■ Exercise description
In the listing that follows, locate the line containing "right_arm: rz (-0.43" and the line containing "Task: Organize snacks". Retype exactly those two lines and every line between them, and nothing more.

■ Dataset section
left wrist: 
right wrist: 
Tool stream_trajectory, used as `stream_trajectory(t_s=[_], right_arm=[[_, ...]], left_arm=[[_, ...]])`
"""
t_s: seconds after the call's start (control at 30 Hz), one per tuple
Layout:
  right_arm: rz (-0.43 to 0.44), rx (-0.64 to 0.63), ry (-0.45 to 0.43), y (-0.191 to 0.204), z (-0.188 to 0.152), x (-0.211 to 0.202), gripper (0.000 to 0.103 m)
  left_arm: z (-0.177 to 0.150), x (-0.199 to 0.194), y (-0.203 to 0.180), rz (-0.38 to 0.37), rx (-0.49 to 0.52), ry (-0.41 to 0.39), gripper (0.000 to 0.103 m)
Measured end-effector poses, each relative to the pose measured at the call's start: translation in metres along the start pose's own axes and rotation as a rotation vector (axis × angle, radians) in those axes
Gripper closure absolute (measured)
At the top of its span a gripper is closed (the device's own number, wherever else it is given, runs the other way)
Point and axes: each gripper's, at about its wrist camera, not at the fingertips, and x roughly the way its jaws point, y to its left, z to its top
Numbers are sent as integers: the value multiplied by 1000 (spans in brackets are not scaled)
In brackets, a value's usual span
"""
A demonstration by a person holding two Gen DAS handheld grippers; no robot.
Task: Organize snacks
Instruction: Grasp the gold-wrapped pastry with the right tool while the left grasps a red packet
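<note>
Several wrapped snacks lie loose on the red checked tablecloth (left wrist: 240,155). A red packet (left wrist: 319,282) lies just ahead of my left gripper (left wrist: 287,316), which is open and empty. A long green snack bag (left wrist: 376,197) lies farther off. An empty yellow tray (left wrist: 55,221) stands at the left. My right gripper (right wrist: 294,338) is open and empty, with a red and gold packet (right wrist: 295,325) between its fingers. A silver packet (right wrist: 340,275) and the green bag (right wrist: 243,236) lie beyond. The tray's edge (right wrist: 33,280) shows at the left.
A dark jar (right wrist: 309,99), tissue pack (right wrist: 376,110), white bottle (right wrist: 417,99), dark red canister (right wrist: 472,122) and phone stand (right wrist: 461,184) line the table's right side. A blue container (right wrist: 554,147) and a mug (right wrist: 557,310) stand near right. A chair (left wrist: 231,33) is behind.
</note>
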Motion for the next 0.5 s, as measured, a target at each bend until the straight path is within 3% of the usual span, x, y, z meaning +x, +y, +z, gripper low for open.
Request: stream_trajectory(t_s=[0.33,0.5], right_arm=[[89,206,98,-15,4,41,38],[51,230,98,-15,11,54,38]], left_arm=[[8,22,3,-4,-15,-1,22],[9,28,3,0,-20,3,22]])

■ Response to the exercise
  right_arm: rz (-0.43 to 0.44), rx (-0.64 to 0.63), ry (-0.45 to 0.43), y (-0.191 to 0.204), z (-0.188 to 0.152), x (-0.211 to 0.202), gripper (0.000 to 0.103 m)
  left_arm: z (-0.177 to 0.150), x (-0.199 to 0.194), y (-0.203 to 0.180), rz (-0.38 to 0.37), rx (-0.49 to 0.52), ry (-0.41 to 0.39), gripper (0.000 to 0.103 m)
Measured end-effector poses, each relative to the pose measured at the call's start: translation in metres along the start pose's own axes and rotation as a rotation vector (axis × angle, radians) in those axes
Gripper closure absolute (measured)
At the top of its span a gripper is closed (the device's own number, wherever else it is given, runs the other way)
Point and axes: each gripper's, at about its wrist camera, not at the fingertips, and x roughly the way its jaws point, y to its left, z to its top
Numbers are sent as integers: the value multiplied by 1000 (spans in brackets are not scaled)
In brackets, a value's usual span
"""
A demonstration by a person holding two Gen DAS handheld grippers; no robot.
Task: Organize snacks

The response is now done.